C’est pourtant vers cet horizon peu enchanteur que nous emmènent les principaux constructeurs d’automobiles, incapables de s’extraire du modèle économique qui prévaut depuis des décennies. Modèle dont il conviendrait de sortir d’urgence (c’est-à-dire avant-hier sans faute, littéralement) par respect pour les générations montantes et à venir. Rappelons à ce sujet que, le 06 mai 2019, l’IPBES (Plateforme intergouvernementale sur la biodiversité et les services écosystémiques) organisait une conférence de presse à Paris, à l’issue de sa septième session plénière. Son président déclarait : « La santé des écosystèmes dont nous dépendons, ainsi que toutes les autres espèces, se dégrade plus vite que jamais. Nous sommes en train d’éroder les fondements mêmes de nos économies, nos moyens de subsistance, la sécurité alimentaire, la santé et la qualité de vie dans le monde entier »[3].
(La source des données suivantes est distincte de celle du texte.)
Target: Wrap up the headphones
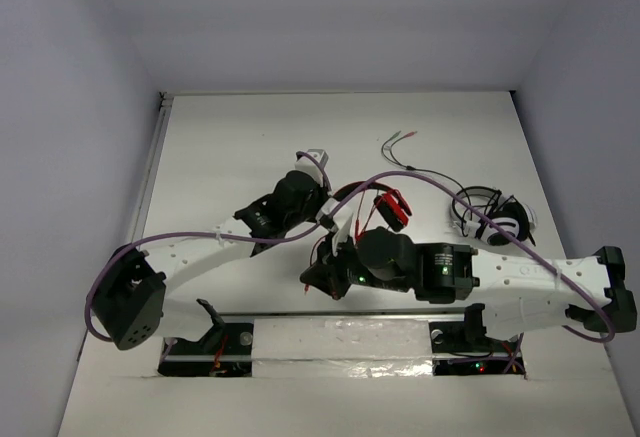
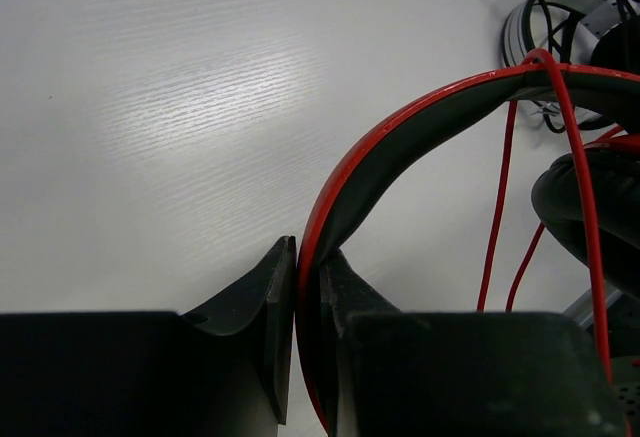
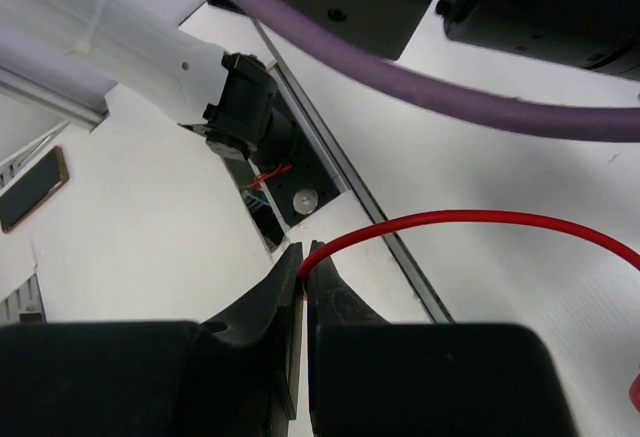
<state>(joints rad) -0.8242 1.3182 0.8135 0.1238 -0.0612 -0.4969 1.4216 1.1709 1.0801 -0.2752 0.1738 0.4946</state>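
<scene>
The red headphones lie mid-table, partly hidden by both arms. In the left wrist view their red, black-lined headband arcs up from between my fingers, with a black ear pad at right and the thin red cable looped over the band. My left gripper is shut on the headband; it also shows in the top view. My right gripper is shut on the red cable, which arcs off to the right; it sits near the front rail in the top view.
A black-and-white headset lies at the right, also in the left wrist view. A thin dark cable with green and red plugs lies behind it. The metal rail runs along the near edge. Purple arm cables cross above.
</scene>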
Le communiqué de presse de l’IPBES précisait que :

  • « Les tendances négatives de la nature continueront jusqu’en 2050 et au-delà, dans tous les scénarios politiques explorés dans le rapport, sauf dans ceux qui proposent un changement transformateur. »
  • « Par « changement transformateur », on entend un changement fondamental à l’échelle d’un système, qui prend en considération les facteurs technologiques, économiques et sociaux, y compris en termes de paradigmes, objectifs et valeurs. »
  • « Les États membres de la plénière de l’IPBES ont reconnu que, par sa nature même, un changement transformateur peut susciter une opposition de la part de ceux qui ont des intérêts attachés au statu quo, mais également que cette opposition peut être surmontée pour le bien de tous. »
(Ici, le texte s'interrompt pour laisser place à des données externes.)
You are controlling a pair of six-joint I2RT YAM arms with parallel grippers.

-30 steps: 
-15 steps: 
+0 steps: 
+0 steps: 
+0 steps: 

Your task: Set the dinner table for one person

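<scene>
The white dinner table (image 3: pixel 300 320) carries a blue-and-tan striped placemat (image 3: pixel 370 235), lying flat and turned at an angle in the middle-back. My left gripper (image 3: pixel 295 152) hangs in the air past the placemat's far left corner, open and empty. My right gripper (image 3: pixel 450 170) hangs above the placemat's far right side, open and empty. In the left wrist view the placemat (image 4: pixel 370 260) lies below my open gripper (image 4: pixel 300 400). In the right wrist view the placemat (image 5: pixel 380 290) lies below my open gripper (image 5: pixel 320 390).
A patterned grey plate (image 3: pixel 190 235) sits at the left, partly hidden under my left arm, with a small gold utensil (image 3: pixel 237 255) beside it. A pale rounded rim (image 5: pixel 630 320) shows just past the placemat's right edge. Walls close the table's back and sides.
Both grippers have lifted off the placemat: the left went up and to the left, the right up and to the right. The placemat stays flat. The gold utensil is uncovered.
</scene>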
Il est bienvenu de finir, comme l’IPBES, sur une petite note d’espoir. Les constructeurs d’automobile, par leurs actions, ont hélas le chic (à l’instar de beaucoup de grands acteurs économiques) pour doucher, refroidir, congeler toute velléité d’espoir. Ils refusent obstinément de s’inscrire dans une stratégie compatible avec les objectifs environnementaux. Et trouvent de nombreux relais politiques pour donner suite à leurs revendications. Répétons-le donc : la stratégie des constructeurs est sans doute excellente du point de vue de leurs actionnaires, mais elle est désastreuse pour le climat planétaire – et pour la biodiversité.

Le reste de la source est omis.